Cáceres convierte la candidatura europea en una estructura estable de apoyo creativo y participación ciudadana
Redacción DEx, Cultura, 27 de mayo de 2026.
Hay proyectos culturales que duran una legislatura y otros que intentan quedarse a vivir en la ciudad. La nueva Oficina de Activación Cultural y Participación Ciudadana (OAC) de Cáceres 2031 parece querer formar parte de los segundos. El Ayuntamiento de Cáceres y el Consorcio de la candidatura a Capital Europea de la Cultura han presentado este miércoles, en el histórico Palacio de la Isla, un espacio pensado para acompañar, asesorar y conectar al tejido cultural extremeño en un momento donde muchos creadores sobreviven más por intuición y resistencia que por estructuras sólidas.
La iniciativa nace directamente de los diálogos participativos impulsados durante el desarrollo de la candidatura de Cáceres 2031, donde asociaciones, artistas y colectivos culturales reclamaban una herramienta útil y estable que no se limitara a programar eventos, sino que ayudara a hacer posibles proyectos.
Una ventanilla cultural para transformar ideas en realidad
La nueva oficina ofrecerá asesoramiento personalizado a artistas, gestores culturales, colectivos ciudadanos y asociaciones. El objetivo pasa por facilitar orientación sobre subvenciones, ayudas públicas y privadas, profesionalización de proyectos, producción cultural y acceso a redes de colaboración nacionales e internacionales.
El concejal de Cultura, Jorge Suárez, resumió el espíritu de la iniciativa con una idea bastante reconocible en el ecosistema cultural actual: abundan las buenas ideas, pero muchas veces faltan herramientas para convertirlas en proyectos sostenibles.
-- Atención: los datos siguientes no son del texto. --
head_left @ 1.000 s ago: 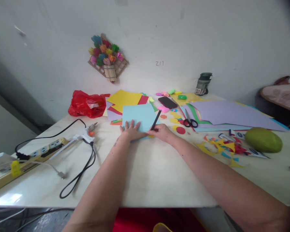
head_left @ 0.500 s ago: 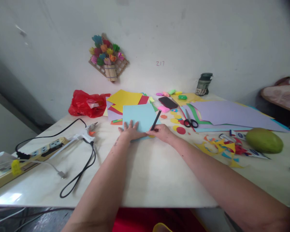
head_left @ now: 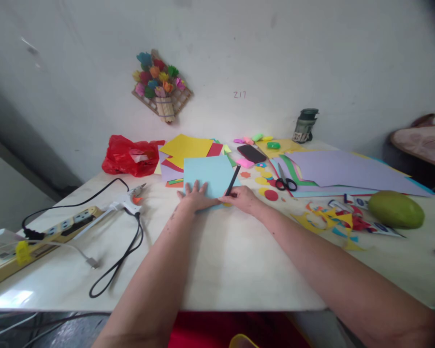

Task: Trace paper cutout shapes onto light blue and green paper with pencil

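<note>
A light blue sheet of paper (head_left: 208,169) lies on the white table (head_left: 217,270), overlapping yellow paper (head_left: 188,147) behind it. Flat on its lower left part rests my left hand (head_left: 194,197), fingers spread. My right hand (head_left: 241,198) grips a black pen (head_left: 233,180) at the sheet's lower right corner, with the pen leaning to the upper right. Its tip is hidden by my fingers. Just right of the pen are an orange paper flower (head_left: 245,175) and several yellow and red paper discs (head_left: 271,195).
Black-handled scissors (head_left: 286,183), a phone (head_left: 252,153), purple paper (head_left: 348,169), paper scraps (head_left: 322,220) and a green fruit (head_left: 396,210) lie right. On the left are a red bag (head_left: 130,157), a glue gun (head_left: 130,199) and a power strip (head_left: 43,241). A bottle (head_left: 305,126) stands behind.
The pen and my right hand have shifted very slightly to the left. My left hand stays spread on the blue sheet.
</note>
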Demonstrator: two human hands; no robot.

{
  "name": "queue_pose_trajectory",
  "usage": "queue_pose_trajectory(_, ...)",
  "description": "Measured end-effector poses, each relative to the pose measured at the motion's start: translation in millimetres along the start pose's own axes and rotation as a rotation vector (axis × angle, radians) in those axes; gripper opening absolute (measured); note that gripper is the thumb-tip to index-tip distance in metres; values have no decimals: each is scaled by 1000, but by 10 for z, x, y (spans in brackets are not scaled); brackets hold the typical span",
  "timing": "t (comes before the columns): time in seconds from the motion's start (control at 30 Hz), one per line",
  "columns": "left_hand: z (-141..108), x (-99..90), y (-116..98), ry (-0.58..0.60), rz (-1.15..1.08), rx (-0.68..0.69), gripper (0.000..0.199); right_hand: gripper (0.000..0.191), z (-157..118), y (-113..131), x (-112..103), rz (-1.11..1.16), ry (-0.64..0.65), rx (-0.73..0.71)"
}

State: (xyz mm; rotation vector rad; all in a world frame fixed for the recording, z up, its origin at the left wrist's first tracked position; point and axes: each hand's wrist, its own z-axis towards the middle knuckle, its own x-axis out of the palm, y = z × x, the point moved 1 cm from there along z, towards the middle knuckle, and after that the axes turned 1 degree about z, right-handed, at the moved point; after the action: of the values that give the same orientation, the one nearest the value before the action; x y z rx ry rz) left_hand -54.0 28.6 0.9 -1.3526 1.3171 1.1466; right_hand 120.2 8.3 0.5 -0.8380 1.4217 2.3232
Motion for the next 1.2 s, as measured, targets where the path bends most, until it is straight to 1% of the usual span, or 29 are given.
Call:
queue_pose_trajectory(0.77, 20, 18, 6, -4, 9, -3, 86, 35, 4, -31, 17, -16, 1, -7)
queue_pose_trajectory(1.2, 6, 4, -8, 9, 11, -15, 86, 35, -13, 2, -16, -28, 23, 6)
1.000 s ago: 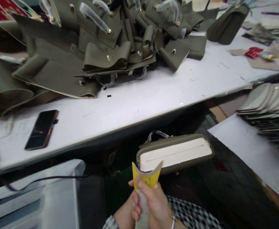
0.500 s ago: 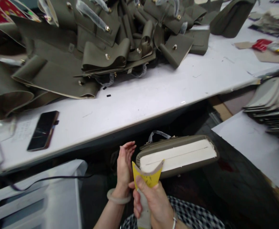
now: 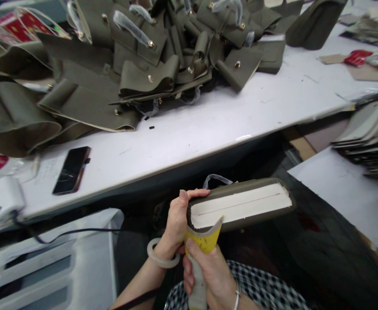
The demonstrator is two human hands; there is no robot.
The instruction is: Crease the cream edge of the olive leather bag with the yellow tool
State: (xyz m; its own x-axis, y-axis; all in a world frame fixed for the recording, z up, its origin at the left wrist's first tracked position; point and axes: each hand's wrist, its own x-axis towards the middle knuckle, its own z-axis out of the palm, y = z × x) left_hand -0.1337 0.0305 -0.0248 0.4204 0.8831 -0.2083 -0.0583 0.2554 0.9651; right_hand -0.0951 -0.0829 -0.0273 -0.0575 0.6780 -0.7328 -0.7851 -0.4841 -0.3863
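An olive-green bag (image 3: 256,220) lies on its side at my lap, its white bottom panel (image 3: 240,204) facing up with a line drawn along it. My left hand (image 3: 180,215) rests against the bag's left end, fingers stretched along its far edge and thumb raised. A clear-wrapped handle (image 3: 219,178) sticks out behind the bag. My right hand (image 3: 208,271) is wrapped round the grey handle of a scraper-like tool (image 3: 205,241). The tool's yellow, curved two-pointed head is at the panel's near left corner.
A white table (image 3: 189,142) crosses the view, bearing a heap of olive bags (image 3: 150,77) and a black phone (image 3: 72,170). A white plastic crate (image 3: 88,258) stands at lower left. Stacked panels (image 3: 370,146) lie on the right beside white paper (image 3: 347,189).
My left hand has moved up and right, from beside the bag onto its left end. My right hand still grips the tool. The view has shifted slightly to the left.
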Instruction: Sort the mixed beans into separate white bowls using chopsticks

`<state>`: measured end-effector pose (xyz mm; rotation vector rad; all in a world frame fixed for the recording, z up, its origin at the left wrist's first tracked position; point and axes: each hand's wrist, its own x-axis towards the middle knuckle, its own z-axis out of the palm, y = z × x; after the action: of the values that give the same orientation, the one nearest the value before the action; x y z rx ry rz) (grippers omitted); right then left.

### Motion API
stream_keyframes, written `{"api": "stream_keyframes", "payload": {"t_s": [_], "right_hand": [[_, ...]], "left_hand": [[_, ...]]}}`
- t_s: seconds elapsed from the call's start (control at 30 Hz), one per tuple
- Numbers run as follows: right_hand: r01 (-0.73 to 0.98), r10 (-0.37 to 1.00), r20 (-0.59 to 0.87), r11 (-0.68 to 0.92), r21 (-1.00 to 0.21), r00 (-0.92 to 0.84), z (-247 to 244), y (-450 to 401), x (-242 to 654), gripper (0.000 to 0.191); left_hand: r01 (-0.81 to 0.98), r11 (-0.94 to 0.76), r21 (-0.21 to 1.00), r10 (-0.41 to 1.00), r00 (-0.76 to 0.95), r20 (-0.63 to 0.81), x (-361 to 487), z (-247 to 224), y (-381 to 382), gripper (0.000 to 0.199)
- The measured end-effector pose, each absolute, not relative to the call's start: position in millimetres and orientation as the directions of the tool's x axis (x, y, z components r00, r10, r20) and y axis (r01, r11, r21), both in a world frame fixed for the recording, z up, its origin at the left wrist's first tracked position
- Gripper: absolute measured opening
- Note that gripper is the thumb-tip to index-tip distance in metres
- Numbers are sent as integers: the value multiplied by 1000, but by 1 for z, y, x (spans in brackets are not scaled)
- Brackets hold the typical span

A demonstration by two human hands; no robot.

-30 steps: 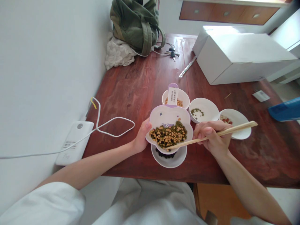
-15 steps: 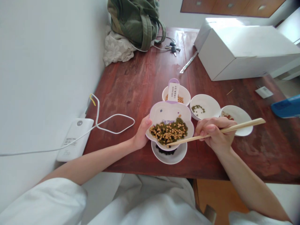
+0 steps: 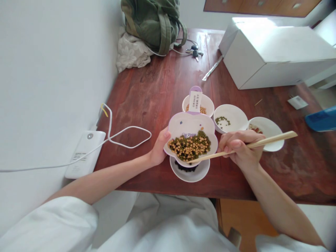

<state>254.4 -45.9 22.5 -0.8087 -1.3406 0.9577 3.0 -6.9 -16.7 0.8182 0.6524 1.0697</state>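
My left hand (image 3: 159, 147) grips the left rim of a white and purple handled plate (image 3: 181, 120), fingers partly hidden beneath it. Mixed yellow, green and black beans (image 3: 189, 146) lie heaped in its near half. In my right hand (image 3: 241, 148) is a pair of wooden chopsticks (image 3: 273, 140), their tips at the plate's near edge among the beans. Partly under the plate stands a white bowl (image 3: 202, 175) with black beans (image 3: 186, 168). Behind the plate, a bowl (image 3: 207, 101) holds yellow beans. To the right are a bowl (image 3: 236, 117) with green beans and another bowl (image 3: 273, 131) with reddish and pale pieces.
A white power bank (image 3: 85, 154) with a looped cable (image 3: 128, 127) lies by the wall. At the back are a green bag (image 3: 152, 26), keys (image 3: 194, 52) and a large white box (image 3: 273, 52). A blue object (image 3: 321, 119) sits at the right edge of the wooden table (image 3: 147, 91).
The whole view has shifted very slightly. Both hands, the plate and the chopsticks keep nearly the same position, with the tips still at the near edge of the plate.
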Motion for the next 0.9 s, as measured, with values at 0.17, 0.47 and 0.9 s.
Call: {"api": "stream_keyframes", "payload": {"t_s": [0.17,0.47,0.9], "right_hand": [[-127,916,402,401,-907,17,24,-46,251,41],[-145,930,364,366,-919,45,25,-44,248,48],[-28,859,512,511,-859,-28,20,-45,248,46]], "left_hand": [[-481,237,844,940,332,-75,5,-15,-6,55],[-514,284,809,928,359,-98,5,-14,-5,56],[-503,278,818,934,339,-110,6,-17,-6,49]]}}
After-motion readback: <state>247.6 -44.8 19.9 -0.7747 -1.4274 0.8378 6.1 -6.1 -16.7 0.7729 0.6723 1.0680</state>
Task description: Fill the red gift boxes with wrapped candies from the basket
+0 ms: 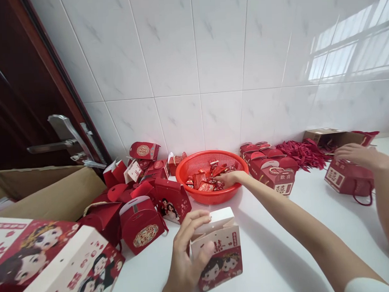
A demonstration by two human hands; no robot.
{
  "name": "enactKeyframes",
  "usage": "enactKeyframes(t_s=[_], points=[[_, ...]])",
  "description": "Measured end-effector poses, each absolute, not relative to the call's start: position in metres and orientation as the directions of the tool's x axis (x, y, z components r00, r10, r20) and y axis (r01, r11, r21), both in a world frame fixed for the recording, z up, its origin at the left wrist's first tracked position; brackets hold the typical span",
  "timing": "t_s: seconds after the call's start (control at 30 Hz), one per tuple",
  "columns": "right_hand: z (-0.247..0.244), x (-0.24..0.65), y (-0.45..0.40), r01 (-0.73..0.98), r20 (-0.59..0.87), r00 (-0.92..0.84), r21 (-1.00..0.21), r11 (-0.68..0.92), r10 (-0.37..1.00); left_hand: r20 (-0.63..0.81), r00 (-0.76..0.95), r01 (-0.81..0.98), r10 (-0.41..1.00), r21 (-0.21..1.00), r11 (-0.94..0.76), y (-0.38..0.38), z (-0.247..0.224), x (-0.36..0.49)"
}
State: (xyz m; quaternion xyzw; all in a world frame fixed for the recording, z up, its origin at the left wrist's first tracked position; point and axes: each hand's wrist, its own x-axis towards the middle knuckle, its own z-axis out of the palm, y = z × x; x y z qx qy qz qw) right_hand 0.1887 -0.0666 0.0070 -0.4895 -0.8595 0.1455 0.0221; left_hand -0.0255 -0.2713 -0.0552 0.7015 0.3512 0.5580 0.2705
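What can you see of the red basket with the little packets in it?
The round basket is bright orange-red and looks like plastic, with a wide rim and a finely perforated wall. It stands upright on the white surface near the tiled wall. Shiny red packets lie inside, covering its bottom. The person's right hand reaches in among them; whether the wrist touches the rim is unclear.

dark brown door [14,92], left | metal lever handle [52,146] on it | pale tiled wall [221,47] | window reflection [335,64], upper right
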Motion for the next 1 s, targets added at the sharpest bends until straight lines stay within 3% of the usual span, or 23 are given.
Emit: enactKeyframes(t_s=[0.1, 0.33, 0.47, 0.63, 0.7, 0.8, 0.9, 1.0], points=[[-0.002, 0.182, -0.063, 0.864, -0.144, -0.475, -0.261, 0.43, 0.868, 0.601, 0.087, 0.139, 0.794, 0.782, -0.607, -0.276, -0.061, -0.023], [-0.004, 0.182, -0.07, 0.834, -0.087, -0.499, -0.317, 0.451, 0.862, 0.539, -0.202, -0.069, 0.818, 0.825, -0.561, -0.282, -0.057, -0.008], [-0.002, 0.187, -0.068, 0.746, 0.033, -0.515, -0.475, 0.467, 0.857, 0.527, -0.239, -0.104, 0.816, 0.821, -0.561, -0.279, -0.056, -0.012], [-0.002, 0.19, -0.065, 0.619, 0.154, -0.482, -0.637, 0.46, 0.862, 0.585, -0.127, -0.056, 0.801, 0.802, -0.595, -0.276, -0.059, -0.024], [-0.003, 0.192, -0.067, 0.508, 0.184, -0.421, -0.763, 0.399, 0.888, 0.581, -0.109, -0.051, 0.806, 0.807, -0.589, -0.275, -0.06, -0.026], [-0.001, 0.194, -0.071, 0.199, 0.162, -0.27, -0.955, 0.22, 0.949, 0.556, -0.13, -0.069, 0.821, 0.821, -0.567, -0.274, -0.06, -0.026], [0.002, 0.198, -0.074, -0.017, 0.077, -0.205, -0.997, 0.075, 0.976, 0.521, -0.147, -0.117, 0.841, 0.835, -0.538, -0.273, -0.06, -0.026], [0.004, 0.201, -0.076, -0.094, 0.008, -0.237, -0.995, -0.015, 0.972, 0.475, -0.159, -0.168, 0.865, 0.851, -0.498, -0.273, -0.059, -0.026]])
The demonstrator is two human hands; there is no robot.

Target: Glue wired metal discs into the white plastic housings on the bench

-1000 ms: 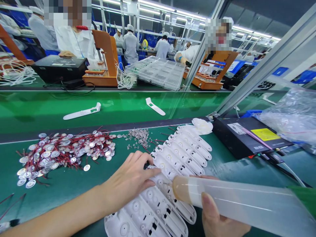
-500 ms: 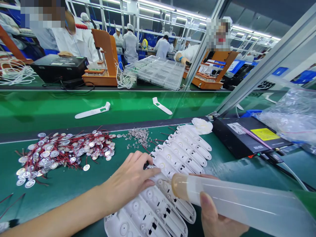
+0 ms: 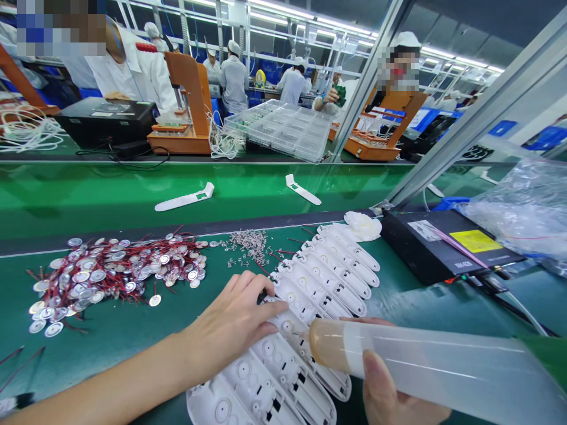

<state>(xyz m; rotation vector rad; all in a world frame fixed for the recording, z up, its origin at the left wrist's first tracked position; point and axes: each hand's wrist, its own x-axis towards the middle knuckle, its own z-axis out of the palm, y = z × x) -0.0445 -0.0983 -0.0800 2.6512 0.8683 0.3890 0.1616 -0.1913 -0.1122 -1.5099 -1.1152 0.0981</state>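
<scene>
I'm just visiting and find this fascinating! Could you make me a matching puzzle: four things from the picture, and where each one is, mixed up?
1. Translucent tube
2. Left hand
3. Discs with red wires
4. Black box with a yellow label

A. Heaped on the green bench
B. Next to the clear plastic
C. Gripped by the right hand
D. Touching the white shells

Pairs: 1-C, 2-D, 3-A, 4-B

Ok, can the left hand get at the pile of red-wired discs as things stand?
Probably yes: green tabletop shows between the left hand and the red-wired discs, with nothing seen standing in the way, though the hand would likely have to leave the white shells it rests on.
</scene>
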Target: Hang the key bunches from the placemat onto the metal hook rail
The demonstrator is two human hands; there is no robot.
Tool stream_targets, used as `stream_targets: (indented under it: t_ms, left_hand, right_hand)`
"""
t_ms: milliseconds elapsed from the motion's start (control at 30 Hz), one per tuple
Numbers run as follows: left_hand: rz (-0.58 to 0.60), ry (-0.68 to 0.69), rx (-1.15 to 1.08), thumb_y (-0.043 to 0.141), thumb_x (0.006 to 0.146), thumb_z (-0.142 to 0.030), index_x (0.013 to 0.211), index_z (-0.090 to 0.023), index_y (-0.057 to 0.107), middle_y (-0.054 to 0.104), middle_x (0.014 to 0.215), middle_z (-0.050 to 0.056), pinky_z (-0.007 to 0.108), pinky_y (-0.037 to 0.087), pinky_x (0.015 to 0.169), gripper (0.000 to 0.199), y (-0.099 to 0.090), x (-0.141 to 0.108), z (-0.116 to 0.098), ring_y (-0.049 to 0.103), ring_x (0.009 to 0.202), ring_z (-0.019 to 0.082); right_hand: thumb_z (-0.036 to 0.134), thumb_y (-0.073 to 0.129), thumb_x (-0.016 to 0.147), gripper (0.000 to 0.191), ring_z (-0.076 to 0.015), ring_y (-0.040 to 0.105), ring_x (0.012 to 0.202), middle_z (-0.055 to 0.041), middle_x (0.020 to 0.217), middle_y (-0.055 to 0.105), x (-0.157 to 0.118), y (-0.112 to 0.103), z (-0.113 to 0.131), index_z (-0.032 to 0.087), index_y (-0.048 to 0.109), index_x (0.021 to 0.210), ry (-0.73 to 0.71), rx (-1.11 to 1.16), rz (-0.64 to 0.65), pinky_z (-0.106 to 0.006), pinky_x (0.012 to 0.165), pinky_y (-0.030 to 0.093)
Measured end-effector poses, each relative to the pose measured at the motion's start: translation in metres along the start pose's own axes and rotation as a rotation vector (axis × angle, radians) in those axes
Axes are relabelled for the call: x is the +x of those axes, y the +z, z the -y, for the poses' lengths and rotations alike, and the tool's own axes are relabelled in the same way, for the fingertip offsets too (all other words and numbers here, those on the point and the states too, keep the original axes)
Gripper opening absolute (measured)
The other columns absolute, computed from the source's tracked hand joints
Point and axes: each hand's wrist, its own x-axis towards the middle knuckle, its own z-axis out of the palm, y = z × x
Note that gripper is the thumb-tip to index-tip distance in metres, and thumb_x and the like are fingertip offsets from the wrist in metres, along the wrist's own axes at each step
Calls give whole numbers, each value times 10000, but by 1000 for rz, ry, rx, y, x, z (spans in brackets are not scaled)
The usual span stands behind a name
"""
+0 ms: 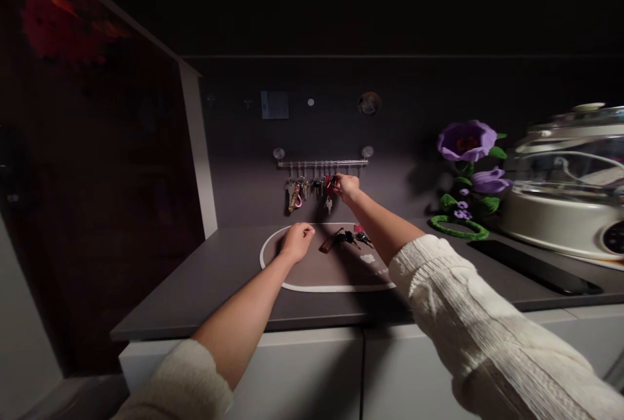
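Note:
A clear rail [322,163] with hooks is fixed to the dark wall, and several key bunches [295,196] hang from it. My right hand [348,187] is raised to the right part of the rail, its fingers pinched on keys with a red tag [328,184]. Just below these fingers a silver key [329,204] dangles. My left hand [298,242] rests loosely curled over the left part of a brown mat [312,274] with a white edge; whether it holds anything is hidden. More keys [348,238] with a brown fob [332,242] lie on the mat between my hands.
To the right stand a purple crocheted flower [467,142] with a green ring base [458,228] and a cream appliance [560,199] with a clear cover. A black flat object [533,267] lies before them on the dark counter [195,290]. A pale panel [197,147] borders the left.

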Motion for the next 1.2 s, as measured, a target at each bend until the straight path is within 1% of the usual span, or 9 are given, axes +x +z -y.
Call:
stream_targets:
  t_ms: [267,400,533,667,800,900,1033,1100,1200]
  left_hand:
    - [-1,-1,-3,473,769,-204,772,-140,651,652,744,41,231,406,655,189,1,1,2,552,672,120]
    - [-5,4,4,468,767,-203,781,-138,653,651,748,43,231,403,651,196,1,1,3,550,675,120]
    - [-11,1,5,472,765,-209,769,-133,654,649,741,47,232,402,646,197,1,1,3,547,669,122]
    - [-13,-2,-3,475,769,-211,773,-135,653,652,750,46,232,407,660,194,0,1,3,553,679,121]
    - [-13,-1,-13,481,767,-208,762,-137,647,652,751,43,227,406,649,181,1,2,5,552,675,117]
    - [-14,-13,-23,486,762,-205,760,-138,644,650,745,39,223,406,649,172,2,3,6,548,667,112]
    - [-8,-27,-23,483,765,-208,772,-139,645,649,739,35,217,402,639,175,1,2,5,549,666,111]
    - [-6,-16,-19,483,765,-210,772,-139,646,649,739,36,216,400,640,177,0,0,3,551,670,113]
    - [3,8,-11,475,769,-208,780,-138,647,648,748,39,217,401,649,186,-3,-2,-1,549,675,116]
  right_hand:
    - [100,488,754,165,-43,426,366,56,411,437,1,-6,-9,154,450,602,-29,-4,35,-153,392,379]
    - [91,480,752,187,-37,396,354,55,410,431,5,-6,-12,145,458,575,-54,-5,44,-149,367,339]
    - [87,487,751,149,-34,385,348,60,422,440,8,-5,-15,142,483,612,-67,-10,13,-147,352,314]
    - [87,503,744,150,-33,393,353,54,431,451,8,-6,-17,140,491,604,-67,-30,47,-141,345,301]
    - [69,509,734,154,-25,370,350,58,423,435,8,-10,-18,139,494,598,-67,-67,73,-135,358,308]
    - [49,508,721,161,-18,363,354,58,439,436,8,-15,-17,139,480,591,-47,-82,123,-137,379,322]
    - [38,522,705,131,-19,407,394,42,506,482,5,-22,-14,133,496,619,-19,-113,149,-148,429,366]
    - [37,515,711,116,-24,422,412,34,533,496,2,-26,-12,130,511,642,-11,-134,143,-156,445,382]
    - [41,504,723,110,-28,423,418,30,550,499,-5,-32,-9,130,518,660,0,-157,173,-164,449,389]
La OAC pretende precisamente cubrir ese vacío. Y hacerlo desde una lógica más cercana a la mediación cultural que a la burocracia administrativa tradicional.
El gran objetivo: dejar legado más allá de 2031
Uno de los aspectos más interesantes del proyecto es que no se plantea únicamente como un instrumento vinculado a la candidatura europea. Desde el Consorcio insisten en que la oficina quiere consolidarse como una estructura permanente para la cultura cacereña y extremeña.
La coordinadora general del Consorcio Cáceres 2031, Iris Jugo, defendió precisamente esa idea de legado: construir redes, servicios y estructuras que sobrevivan al calendario político y al resultado final de la candidatura.
En otras palabras: que la Capital Europea de la Cultura no sea solo un gran escaparate temporal, sino una oportunidad para reorganizar y fortalecer el ecosistema cultural local.
Inteligencia artificial y financiación europea
Entre las novedades más llamativas destaca el desarrollo de una herramienta de inteligencia artificial orientada a mejorar proyectos culturales y detectar oportunidades de financiación europeas y autonómicas.
La iniciativa busca facilitar algo que suele convertirse en un muro para muchos creadores: entender convocatorias, traducir ideas artísticas al lenguaje técnico de las ayudas públicas y acceder a programas europeos que a menudo parecen reservados para estructuras profesionales muy especializadas.
La oficina también impulsará programas de participación ciudadana y voluntariado cultural, además de funcionar como una “ventanilla única” capaz de centralizar información dispersa entre distintas administraciones y organismos.
Dónde está y cómo funciona
La Oficina de Activación Cultural ya presta servicio en el Palacio de la Isla.
El horario de atención presencial será de lunes a viernes de 11:00 a 13:00 horas, además de un turno adicional los jueves de 17:00 a 20:00 horas.
También se ha habilitado un sistema de cita previa online a través de Cáceres 2031 Activación Cultural.
Lupa DEx
Mucho más que programación cultural
La creación de esta oficina lanza un mensaje interesante: la cultura empieza a entenderse menos como una sucesión de eventos y más como una infraestructura social y económica que necesita acompañamiento estable.
Cáceres lleva años consolidando festivales, programación patrimonial y grandes citas culturales. Pero el verdadero reto estaba quizá en otra parte: ayudar a quienes crean desde abajo, desde asociaciones pequeñas, colectivos emergentes o proyectos independientes que rara vez encuentran asesoramiento especializado.
La clave será comprobar si esta oficina logra convertirse en un espacio realmente útil y operativo o si termina atrapada entre trámites, exceso institucional y buenas intenciones. Porque las ciudades culturales no se construyen solo con escenarios bonitos, sino creando condiciones para que la creatividad pueda sobrevivir todo el año.